I wrote almost the same in an internal discussion late last year in my team. In my internal memo “Transient States Testing Challenge”, I warned that this problem is emerging as a component gets split into a few smaller pieces (aka. microservices), the testing cost may increase substantially and we must understand and prepare for it. Here is the full text of the memo (with sensitive details removed):


Before

When it was just a one piece, say it’s a service X, there would be no transient state. During the upgrade, we will put the new binaries of X to a dormant secondary. Only when the secondary is fully upgraded, we will promote it to primary (by switching DNS, like the VIP Swap Deployment on Azure) and the demote the original primary to secondary. That promote/demote is considered instant and atomic:

That promote/demote is considered instant and atomic

Looking inside the box, X consists of five pieces: say A, B, C, D and E. When each of the five teams is developing their own v2, they only need to make sure their v2 code can work with the v2 code of others. For example, team A only needs to test that A2 works with B2, C2 and D2, which is the final state {A2, B2, C2, D2}.

Team A doesn’t need to test A2 against B1, C1 and D1

Team A doesn’t need to do integration test of A2 with B1, C1 and D1, because that combination would never happen.

After

As we are splitting X into smaller pieces, each smaller piece will be independently deployable. The starting state and final state remain unchanged but because there is no way to strictly fully synchronizing their upgrades, the whole service will go through various transient states on the path from the starting state to the final state:

various transient states on the path from the starting state to the final state

In an overly simplified way (for the convenience of discussing the problem), there are two choices in front of us:

Choice #1: Only deploy the four of them in a fixed order, and only one at a time. For example, A->C->D->B and the transition path will be:

deploy the four of them in a fixed order

Therefore, in testing, not only we need to make sure {A2, B2, C2, D2} can work together, we will also need to test three additional states:

  1. {A2, B1, C1, D1}
  2. {A2, B1, C2, D1}
  3. {A2, B1, C2, D2}

The amount of additional states to test equals N-1 (where N is the number of the pieces). The caveat of this approach is that we are losing the flexibility regarding the order of deployments. If C2 deployment is blocked, D2 and B2 are blocked, too. That’s against agility.

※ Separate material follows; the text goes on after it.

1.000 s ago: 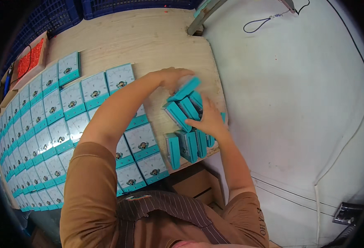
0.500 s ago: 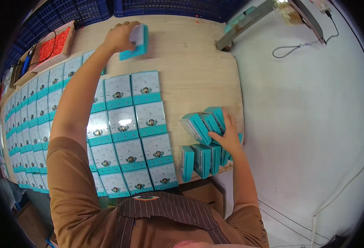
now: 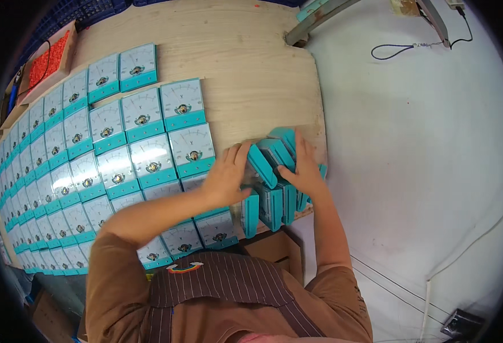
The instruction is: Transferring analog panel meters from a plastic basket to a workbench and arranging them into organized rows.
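Note:
Several teal panel meters [image 3: 267,208] with clear fronts stand on edge in two rows at the right front of the table. My left hand [image 3: 226,176] is at the left end of these rows. Its fingers and thumb are apart, the fingertips against the tilted leftmost meter [image 3: 261,166] of the far row. From the right, my right hand [image 3: 307,170] is closed round the other end of that row, thumb on the near side, fingers on a farther meter [image 3: 284,137]. Flat rows of similar meters [image 3: 141,108] lie face up to the left, partly hidden by my left arm.
A box of small red parts [image 3: 48,63] stands at the far left, near blue plastic crates [image 3: 100,8]. At the far right, a metal bracket [image 3: 320,20] is at the table [image 3: 245,74] edge. A white wall [image 3: 405,154] borders the right side.
My left hand has let go of a meter, now lying face up at the end of the far flat row, and come back to the standing meters. My right hand stays on them.

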Action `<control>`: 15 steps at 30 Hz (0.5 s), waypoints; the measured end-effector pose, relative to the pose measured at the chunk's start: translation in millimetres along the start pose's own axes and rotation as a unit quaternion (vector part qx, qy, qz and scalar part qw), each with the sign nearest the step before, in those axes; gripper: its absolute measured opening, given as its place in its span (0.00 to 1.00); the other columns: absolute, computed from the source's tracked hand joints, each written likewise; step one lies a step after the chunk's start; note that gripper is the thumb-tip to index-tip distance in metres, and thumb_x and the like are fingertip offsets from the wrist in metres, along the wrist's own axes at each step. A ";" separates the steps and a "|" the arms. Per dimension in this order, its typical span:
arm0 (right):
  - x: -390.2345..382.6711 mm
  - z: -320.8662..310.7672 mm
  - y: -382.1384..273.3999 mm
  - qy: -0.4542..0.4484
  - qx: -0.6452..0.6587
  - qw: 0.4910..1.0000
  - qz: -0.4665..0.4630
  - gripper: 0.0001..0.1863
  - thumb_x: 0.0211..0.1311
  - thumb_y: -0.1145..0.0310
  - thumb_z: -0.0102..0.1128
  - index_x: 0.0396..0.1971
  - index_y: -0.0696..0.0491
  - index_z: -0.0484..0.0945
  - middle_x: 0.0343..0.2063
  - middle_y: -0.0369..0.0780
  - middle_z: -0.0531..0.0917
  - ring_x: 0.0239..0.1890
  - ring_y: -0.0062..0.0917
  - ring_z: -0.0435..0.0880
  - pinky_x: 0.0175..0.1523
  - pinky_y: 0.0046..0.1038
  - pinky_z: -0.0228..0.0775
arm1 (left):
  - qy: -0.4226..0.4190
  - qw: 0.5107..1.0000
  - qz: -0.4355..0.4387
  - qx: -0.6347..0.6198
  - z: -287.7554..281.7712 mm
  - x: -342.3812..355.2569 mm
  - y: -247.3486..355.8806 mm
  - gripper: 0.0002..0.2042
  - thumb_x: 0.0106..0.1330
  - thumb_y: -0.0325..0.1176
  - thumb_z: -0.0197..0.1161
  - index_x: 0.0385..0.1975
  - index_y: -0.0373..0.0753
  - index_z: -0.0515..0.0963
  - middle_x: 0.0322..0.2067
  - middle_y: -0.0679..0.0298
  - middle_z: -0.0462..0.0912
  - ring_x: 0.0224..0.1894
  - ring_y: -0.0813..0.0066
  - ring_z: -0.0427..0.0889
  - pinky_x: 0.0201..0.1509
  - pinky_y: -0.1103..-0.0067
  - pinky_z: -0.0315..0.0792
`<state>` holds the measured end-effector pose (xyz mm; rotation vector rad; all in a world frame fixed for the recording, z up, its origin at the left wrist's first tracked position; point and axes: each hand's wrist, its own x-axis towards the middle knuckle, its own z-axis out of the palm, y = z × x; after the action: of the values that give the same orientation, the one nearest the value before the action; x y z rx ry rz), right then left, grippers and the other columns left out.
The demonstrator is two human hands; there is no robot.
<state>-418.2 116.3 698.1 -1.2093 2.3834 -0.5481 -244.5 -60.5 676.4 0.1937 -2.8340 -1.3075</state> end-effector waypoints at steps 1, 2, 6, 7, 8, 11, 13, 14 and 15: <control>-0.3 1.2 -1.2 0.012 0.004 1.000 0.000 0.54 0.46 0.64 0.66 0.71 0.55 0.42 0.63 0.57 0.60 0.66 0.52 0.57 0.69 0.43 0.49 | 0.044 0.997 -0.020 -0.055 16.1 3.2 2.9 0.50 0.44 0.35 0.75 0.66 0.34 0.49 0.57 0.41 0.62 0.60 0.43 0.63 0.63 0.63 0.63; -0.6 1.6 0.0 0.013 0.004 1.000 0.002 0.54 0.46 0.64 0.66 0.71 0.55 0.42 0.63 0.57 0.60 0.66 0.52 0.57 0.69 0.43 0.49 | 0.088 0.989 -0.041 -0.108 30.0 7.5 5.3 0.53 0.43 0.34 0.76 0.67 0.33 0.46 0.58 0.41 0.60 0.62 0.42 0.60 0.65 0.63 0.60; 1.6 -1.7 5.0 0.011 0.015 1.000 0.009 0.56 0.43 0.64 0.68 0.71 0.55 0.42 0.63 0.58 0.58 0.66 0.52 0.56 0.68 0.43 0.51 | 0.158 0.981 -0.053 -0.098 45.0 27.2 11.7 0.52 0.37 0.34 0.78 0.64 0.31 0.51 0.54 0.41 0.65 0.57 0.43 0.66 0.64 0.63 0.62; 3.5 -4.0 5.0 -0.001 0.037 0.999 0.012 0.57 0.42 0.64 0.69 0.71 0.55 0.41 0.62 0.59 0.58 0.66 0.53 0.56 0.68 0.43 0.51 | 0.161 0.981 -0.055 -0.094 42.4 27.5 8.8 0.52 0.37 0.34 0.78 0.64 0.31 0.51 0.54 0.41 0.65 0.57 0.43 0.66 0.64 0.63 0.62; 3.3 -3.5 1.5 -0.001 0.039 0.999 0.006 0.57 0.42 0.64 0.69 0.71 0.55 0.41 0.62 0.59 0.58 0.66 0.53 0.56 0.68 0.43 0.51 | 0.149 0.983 -0.042 -0.099 37.9 25.9 4.0 0.51 0.36 0.35 0.78 0.62 0.31 0.53 0.53 0.41 0.67 0.55 0.44 0.68 0.63 0.63 0.63; 0.6 0.5 -1.7 0.027 -0.049 0.998 0.023 0.60 0.41 0.64 0.71 0.71 0.54 0.40 0.60 0.58 0.60 0.63 0.51 0.60 0.66 0.42 0.56 | 0.166 0.979 -0.038 -0.109 0.8 33.1 -7.9 0.47 0.37 0.37 0.77 0.59 0.32 0.56 0.49 0.42 0.71 0.52 0.44 0.72 0.60 0.63 0.66; -4.3 7.4 -0.8 0.052 -0.112 0.989 0.082 0.62 0.39 0.63 0.73 0.71 0.54 0.39 0.57 0.57 0.63 0.60 0.51 0.64 0.63 0.43 0.61 | 0.226 0.970 -0.036 -0.085 -52.2 49.2 -13.5 0.44 0.38 0.38 0.75 0.57 0.33 0.59 0.46 0.43 0.75 0.49 0.45 0.75 0.55 0.62 0.70; -0.4 8.5 -1.0 0.053 -0.111 0.989 0.077 0.62 0.39 0.63 0.73 0.71 0.54 0.39 0.57 0.57 0.63 0.60 0.51 0.64 0.63 0.43 0.61 | 0.270 0.961 -0.030 -0.048 -88.4 64.5 -23.6 0.42 0.38 0.40 0.74 0.56 0.33 0.62 0.45 0.45 0.76 0.47 0.45 0.76 0.52 0.62 0.72; 4.4 9.7 -1.6 0.071 -0.109 0.989 0.071 0.59 0.41 0.62 0.74 0.70 0.56 0.42 0.55 0.56 0.65 0.58 0.47 0.67 0.60 0.42 0.64 | 0.297 0.955 -0.002 0.017 -121.5 81.1 -41.0 0.40 0.38 0.40 0.73 0.55 0.35 0.64 0.44 0.45 0.77 0.46 0.45 0.77 0.51 0.62 0.72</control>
<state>-414.6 110.3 690.0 -1.1078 2.6828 -0.3439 -312.7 -188.4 721.1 0.4981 -2.3392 -0.9834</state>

Choice #2: Not to put any restriction on the order. Any piece can go at any time. That gives us the flexibility and helps agility, at the cost of having to do a lot more integration testing to cover more transient states:

  1. {A2, B1, C1, D1}
  2. {A1, B2, C1, D1}
  3. {A1, B1, C2, D1}
  4. {A1, B1, C1, D2}
  5. {A2, B2, C1, D1}
  6. {A2, B1, C2, D1}
  7. {A2, B1, C1, D2}
  8. {A1, B2, C2, D1}
  9. {A1, B2, C1, D2}
  10. {A1, B1, C2, D2}
  11. {A1, B2, C2, D2}
  12. {A2, B1, C2, D2}
  13. {A2, B2, C1, D2}
  14. {A2, B2, C2, D1}

The amount of additional states to test equals 2^N-2 (where N is the number of the pieces): N=3 -> 6; N=4 -> 14; N=5 -> 30; …. That’s getting very costly.

Possible Optimizations?

We could have some optimizations. For examples:

  • Among the four pieces (A, B, C and D), make some of them orthogonal, to eliminate the need of testing of some transient states.
  • Find a middle ground between following a fixed order vs. allowing any kind of order. For example, we can say A and B can go in any order between them and C and D can go in any order between them, but C and D must not start the upgrade until both A and B are finished. That will reduce the number of possible transient states.

But these optimizations only make the explosion of permutations less bad. They don’t change the fundamentals of this challenge: the need of testing numerous transient states.

Backward Compatibility Testing?

Another possible way to tackle this is to say that let’s invest in the coding-against-contract and backward compatibility test of A, B, C and D so that we can fully eliminate the need of testing the transient states. That’s true, but it brings in its own costs and risks:

1. Cost

By suggesting investing in backward compatibility test to get away with the testing of numerous transient states, we are converting one costly problem to another costly problem. As a big piece splits into smaller one, the sum of the backward compatibility test cost of all the smaller pieces is going to be significantly more than the original backward compatibility test cost when we have just 1 piece.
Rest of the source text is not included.